Councilmembers Bonnie Pannell, Sandy Sheedy and Kevin McCarty may find that citizens of Sacramento, especially the relative few who vote, have long memories when the incumbents run for reelection next year.

The people of Oak Park – and not just them, but their sympathizers – will long remember the removal of the UC Davis Medical Center complex out of Jay Schenirer’s District 5 into McCarty’s District 6.

The redistricting process was not just long, it was fraught with conflicts of interest, surreptitious power plays, raw politics and a citizen’s committee that ended up seeming little more than a fig leaf to cover up all the rest. It was quite a show.

It culminated with Pannell, thinking her mic was off, calling a 61-year-old female citizen of another district an “asshole.” The recording, part of the public record, is on the city’s website. (link) Go to minute 4:33:13 if you want to hear it.

As you can see by that time stamp, it was a long, impassioned meeting. Which is, I suppose, an excuse for Pannell’s behavior. And the citizen in question, Margo Rose-Bunson, shouted at Pannell from the audience during a fairly contentious debate. Gloves were off. 

But in any case, Pannell’s undignified schoolyard expletive wasn’t the insult most people who were offended by this process are focused on. Instead, they are focused on this: The council didn’t listen to the citizens of Sacramento. They heard hundreds of people protest, nodded politely, and then did what they wanted – in a way that would best serve themselves.

The council members in question don’t remember it that way. But a lot of citizens do.

McCarty’s dismissive off-the-cuff remark about “gutter discussions” rubbed a lot of residents of Oak Park the wrong way, and some even heard it as racist. I think that’s highly unlikely. Ditto Councilman Steve Cohn’s equally flip and even more ill-considered “separate but equal” crack, which surely wasn’t meant in the way it was heard.
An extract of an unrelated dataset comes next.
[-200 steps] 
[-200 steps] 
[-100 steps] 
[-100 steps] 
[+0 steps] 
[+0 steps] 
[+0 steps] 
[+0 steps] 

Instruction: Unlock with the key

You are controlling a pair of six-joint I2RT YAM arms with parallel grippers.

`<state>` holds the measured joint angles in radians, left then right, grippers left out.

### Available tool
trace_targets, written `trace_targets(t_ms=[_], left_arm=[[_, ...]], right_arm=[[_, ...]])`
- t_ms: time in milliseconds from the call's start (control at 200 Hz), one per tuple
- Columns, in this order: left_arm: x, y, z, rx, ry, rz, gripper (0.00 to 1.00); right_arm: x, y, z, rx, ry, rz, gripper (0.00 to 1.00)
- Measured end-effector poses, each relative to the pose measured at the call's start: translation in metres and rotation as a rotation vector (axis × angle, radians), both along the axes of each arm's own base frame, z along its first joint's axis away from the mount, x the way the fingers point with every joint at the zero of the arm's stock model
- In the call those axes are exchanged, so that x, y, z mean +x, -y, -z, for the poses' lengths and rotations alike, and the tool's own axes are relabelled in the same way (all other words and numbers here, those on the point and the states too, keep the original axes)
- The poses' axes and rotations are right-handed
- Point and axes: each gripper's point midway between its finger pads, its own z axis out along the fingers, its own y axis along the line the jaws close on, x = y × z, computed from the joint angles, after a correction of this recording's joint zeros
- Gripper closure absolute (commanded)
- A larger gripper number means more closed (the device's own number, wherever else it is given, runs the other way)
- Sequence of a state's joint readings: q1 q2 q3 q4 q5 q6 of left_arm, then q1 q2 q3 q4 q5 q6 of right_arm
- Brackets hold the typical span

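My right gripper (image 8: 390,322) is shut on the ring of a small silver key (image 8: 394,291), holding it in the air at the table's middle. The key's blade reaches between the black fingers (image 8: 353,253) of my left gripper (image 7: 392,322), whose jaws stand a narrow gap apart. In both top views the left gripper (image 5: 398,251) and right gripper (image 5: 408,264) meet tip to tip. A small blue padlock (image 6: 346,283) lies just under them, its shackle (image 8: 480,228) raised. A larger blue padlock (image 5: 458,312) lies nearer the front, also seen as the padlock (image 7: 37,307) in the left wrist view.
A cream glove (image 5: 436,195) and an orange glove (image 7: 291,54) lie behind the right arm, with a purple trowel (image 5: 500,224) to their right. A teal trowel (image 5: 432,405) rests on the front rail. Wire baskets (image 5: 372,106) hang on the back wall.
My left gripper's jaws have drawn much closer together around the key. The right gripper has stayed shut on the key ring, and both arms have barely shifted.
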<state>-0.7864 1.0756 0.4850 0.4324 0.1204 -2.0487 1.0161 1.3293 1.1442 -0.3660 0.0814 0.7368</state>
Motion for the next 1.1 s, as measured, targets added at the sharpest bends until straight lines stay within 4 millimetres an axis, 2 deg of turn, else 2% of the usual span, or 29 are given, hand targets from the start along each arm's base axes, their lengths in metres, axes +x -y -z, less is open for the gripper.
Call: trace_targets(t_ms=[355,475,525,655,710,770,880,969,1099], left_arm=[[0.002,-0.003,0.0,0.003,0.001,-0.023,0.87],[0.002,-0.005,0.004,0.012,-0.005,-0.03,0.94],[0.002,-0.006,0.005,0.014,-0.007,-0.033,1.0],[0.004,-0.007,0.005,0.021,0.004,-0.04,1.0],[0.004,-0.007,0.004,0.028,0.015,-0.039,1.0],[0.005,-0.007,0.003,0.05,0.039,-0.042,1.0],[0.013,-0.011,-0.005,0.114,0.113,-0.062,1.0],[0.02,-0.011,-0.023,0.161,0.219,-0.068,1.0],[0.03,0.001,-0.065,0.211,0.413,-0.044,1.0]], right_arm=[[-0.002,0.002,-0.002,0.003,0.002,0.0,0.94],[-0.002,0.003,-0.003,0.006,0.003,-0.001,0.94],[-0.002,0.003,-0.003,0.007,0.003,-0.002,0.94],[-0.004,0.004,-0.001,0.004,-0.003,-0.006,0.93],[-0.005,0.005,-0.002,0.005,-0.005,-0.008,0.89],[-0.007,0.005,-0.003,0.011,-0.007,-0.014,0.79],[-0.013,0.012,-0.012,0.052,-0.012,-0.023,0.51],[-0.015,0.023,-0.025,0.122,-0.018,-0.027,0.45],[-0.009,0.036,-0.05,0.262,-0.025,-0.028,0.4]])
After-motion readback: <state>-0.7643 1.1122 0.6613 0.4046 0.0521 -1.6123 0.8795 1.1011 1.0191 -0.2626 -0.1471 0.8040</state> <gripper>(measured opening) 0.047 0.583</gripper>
But all of those comments are quickly becoming emblematic of the widespread public view of the council as mean-spirited, self-serving and arrogant.

And Pannell’s “apology,” issued late last week, didn’t help. Instead of apologizing directly to Rose-Bunson, whom she insulted, Pannell’s written apology was given “to my community.” Good work as far as it went – her behavior was unprofessional and beneath her office, and the community deserved the apology – but what would it have hurt her to apologize to Rose-Bunson? Her pride?
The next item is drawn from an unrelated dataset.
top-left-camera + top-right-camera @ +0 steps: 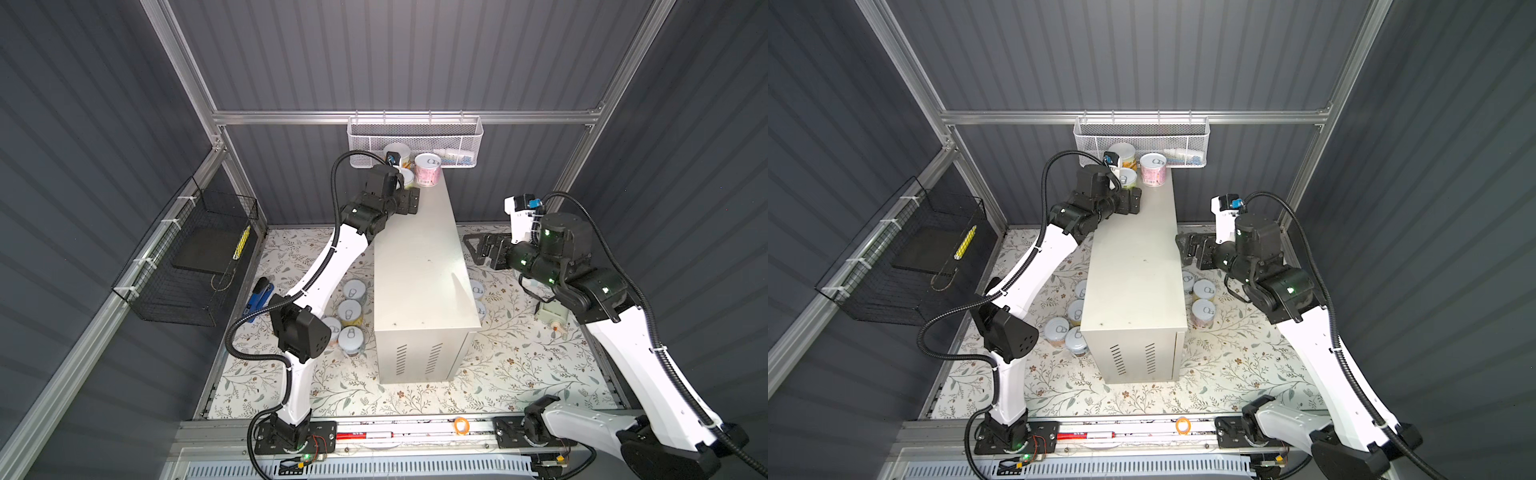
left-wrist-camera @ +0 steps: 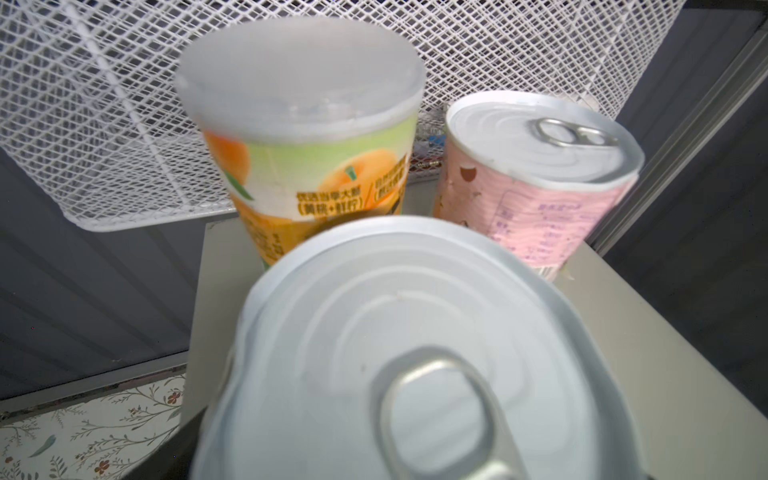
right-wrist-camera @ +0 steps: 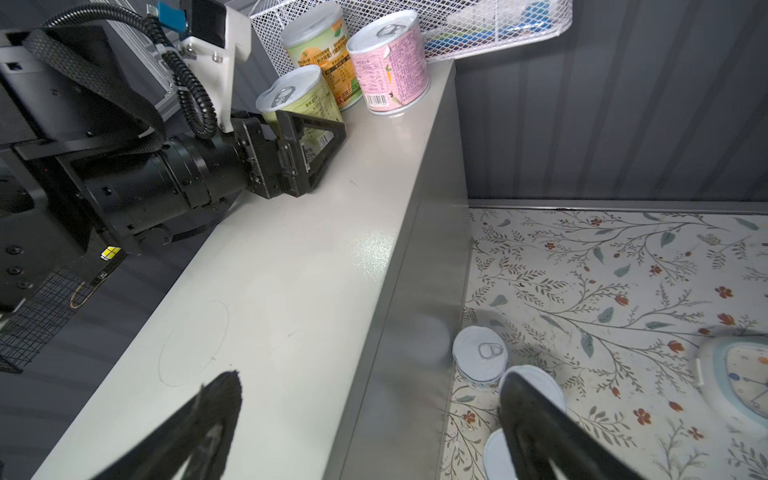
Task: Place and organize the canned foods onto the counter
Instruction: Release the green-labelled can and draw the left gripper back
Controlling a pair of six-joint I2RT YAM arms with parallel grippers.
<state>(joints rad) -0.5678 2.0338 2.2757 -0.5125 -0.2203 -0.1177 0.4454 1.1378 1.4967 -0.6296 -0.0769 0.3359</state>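
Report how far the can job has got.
Done: the tall orange can and the pink can stand at the far end of the counter. In hand: a third can stands there between the left gripper's jaws; grip unclear. Left: seven cans on the floral floor, four left of the counter, three right; right gripper open, empty.

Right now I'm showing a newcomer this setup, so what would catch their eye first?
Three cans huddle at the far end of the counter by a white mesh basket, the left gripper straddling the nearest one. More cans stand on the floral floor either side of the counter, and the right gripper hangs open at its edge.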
Of course, all of that is a sideshow. This is ultimately not even about the Med Center or what district it is in. According to those we have spoken to, it’s about something more crucial: It’s about this: Do our elected representatives care about their constituents, and about other people in the city, or is this all about their own political careers and perks?

That is the question for many of the pastors from across the city and beyond – including from such far-flung suburban megachurches as Capital Christian Center in Rancho Cordova and Bayside Church in Granite Bay – who showed up at the council meetings in support of Oak Park citizens attempting to keep the Med Center.

And that is the question for a multiracial group of pastors from different districts who quietly gathered last week to see what they can do to run a fresher face against Pannell, or against Sheedy, whom they see as arrogant, uninterested in their districts and their constituents, and as merely the puppets of large special interests who help them perpetuate their power.

When those pastors say that they plan to raise money, find candidates and run them against the incumbents, that matters.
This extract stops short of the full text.